Notably Cicilline built the rainy day fund he “raided”, more than doubling what was in the fund when he took office. Spending down the fund in a recession is what those funds are for.
He also fully funded the pensions (up from 64.2 percent during Cianci’s last year), something you don’t take into account when you say “Cicilline’s final inflation-adjusted budget was about the same size as the budget when he took over.”
http://www.politifact.com/rhode-island/statements/2012/jan/06/david-cicilline/us-rep-david-cicilline-says-providence-made-full-p/

Dan
Dan
12 years ago

You might as well stop defending the indefensible, Russ. You can rationalize away Cicilline’s numerous misdeeds until the cows come home, but he’ll still be a lying, manipulative, cronyist opportunist. Lucky for you, you live in a corrupt, outcome-oriented, Democratic-progressive entitlement state in which politicians are judged by their party affiliation and what they can do for special interest groups instead of on their integrity and records. In other words, the few people left who care know exactly what Cicilline is, and the people who don’t aren’t going to start caring and will just pull the master lever.

Russ
Russ
12 years ago

“…and if the guy that comes after you doesn’t have the same money to spend, because it was all spent on one year of regular operating costs that weren’t modified in response to a shortfall, hey that’s his problem.”
That might work for those who weren’t actually living here, but Providence taxpayers aren’t so easily snowed. In ’08, ’09, and ’10 the state cut aid to cities and towns after the city budget had been set.
You’re basically saying Cicilline and the city councill should have had a crystal ball or perhaps they should have precipitously raised property taxes to make up for the shortfall.

Russ
Russ
12 years ago

btw, that’s not all the mayor did at the time. Recall the Fair Share Assessment Plan that laid the groundwork for the deals cut by the current mayor. This at a time when the Republicans would have you believe the mayor was acting a Pollyanna.
http://www.pbn.com/Nonprofits-pressed-to-boost-fair-share-payments,43811

In attempting to close the projected budget deficit in Providence – estimated at about $50 million for the fiscal year that started July 1 – Mayor David N. Cicilline has officially asked the city’s nonprofit hospitals and universities to do their “fair share” by increasing fee payments to the city, notwithstanding their status as tax-exempt property owners.

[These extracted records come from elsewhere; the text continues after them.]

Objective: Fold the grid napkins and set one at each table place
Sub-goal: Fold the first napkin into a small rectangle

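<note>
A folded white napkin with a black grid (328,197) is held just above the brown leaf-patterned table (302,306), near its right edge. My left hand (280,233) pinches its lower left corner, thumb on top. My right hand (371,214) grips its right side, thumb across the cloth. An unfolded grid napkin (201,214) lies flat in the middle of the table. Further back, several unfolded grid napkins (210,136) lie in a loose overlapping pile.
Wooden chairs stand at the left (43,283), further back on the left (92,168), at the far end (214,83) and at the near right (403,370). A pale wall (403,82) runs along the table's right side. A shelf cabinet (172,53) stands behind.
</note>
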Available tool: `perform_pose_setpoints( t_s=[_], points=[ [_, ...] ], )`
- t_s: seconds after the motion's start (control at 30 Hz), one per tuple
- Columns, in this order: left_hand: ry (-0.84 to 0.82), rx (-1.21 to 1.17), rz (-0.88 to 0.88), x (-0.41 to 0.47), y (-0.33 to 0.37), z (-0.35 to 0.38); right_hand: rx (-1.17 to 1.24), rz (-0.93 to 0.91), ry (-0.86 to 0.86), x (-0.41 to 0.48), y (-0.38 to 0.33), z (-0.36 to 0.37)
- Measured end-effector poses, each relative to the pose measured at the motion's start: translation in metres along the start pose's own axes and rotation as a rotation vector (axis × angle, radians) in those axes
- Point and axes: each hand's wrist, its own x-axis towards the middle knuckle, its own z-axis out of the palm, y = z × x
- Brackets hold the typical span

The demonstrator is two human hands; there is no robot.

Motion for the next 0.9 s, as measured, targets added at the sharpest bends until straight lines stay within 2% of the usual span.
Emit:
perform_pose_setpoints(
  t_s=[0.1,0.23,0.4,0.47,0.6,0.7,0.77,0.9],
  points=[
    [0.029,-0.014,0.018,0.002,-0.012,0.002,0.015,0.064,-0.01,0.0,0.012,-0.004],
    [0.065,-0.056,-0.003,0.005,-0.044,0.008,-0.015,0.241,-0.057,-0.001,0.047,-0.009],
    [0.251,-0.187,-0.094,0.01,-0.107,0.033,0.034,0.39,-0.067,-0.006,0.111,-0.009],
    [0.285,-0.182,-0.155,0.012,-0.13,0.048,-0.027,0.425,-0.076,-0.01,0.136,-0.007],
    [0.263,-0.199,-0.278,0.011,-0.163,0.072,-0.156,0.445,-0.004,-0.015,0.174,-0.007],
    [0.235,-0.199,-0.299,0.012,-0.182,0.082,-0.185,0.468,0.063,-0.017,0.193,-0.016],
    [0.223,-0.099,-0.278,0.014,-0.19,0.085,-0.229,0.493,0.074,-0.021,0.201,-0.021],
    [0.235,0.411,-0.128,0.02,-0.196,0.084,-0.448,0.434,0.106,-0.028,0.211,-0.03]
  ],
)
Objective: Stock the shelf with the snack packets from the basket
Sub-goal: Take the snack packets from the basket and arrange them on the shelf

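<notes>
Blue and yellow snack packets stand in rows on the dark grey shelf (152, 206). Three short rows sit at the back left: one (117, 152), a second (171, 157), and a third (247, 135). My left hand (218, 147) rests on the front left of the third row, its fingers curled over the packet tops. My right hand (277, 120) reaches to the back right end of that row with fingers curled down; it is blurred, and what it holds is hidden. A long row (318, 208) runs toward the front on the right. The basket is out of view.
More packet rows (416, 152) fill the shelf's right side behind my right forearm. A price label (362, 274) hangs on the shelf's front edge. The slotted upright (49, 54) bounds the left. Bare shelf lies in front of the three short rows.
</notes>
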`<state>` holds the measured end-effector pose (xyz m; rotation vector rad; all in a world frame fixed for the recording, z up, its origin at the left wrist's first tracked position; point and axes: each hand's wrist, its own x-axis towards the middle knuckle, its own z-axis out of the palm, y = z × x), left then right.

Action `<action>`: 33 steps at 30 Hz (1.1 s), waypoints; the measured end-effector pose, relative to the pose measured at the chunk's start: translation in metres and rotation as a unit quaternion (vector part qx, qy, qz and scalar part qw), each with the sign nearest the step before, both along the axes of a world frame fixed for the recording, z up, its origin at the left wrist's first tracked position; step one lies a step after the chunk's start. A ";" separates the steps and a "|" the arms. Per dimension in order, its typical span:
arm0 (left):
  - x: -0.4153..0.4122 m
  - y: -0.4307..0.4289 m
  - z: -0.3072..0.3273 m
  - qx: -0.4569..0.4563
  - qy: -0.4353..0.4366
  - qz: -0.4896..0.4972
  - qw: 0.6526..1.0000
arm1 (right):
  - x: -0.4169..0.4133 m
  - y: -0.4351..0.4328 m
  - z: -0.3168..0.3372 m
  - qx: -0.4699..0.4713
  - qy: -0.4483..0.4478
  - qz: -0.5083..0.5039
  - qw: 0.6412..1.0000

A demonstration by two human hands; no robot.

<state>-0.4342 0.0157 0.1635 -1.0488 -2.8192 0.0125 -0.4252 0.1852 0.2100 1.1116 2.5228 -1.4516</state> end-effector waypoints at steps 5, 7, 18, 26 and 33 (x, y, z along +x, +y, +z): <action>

Note that’s on top of the PILOT deal struck 2002 (by then Rep. Cicilline).

joe bernstein
joe bernstein
12 years ago

@Russ-I DO live in the city(for 28 years)and you and Cicilline and all your yuppie gentrifier friends can row a boat to Venezuela where your dream dictator holds sway

Russ
Russ
12 years ago

Yes, what a city it would be without all the yuppies screwing up the neighborhood (I’m actually flattered at this point someone thinks I’m young).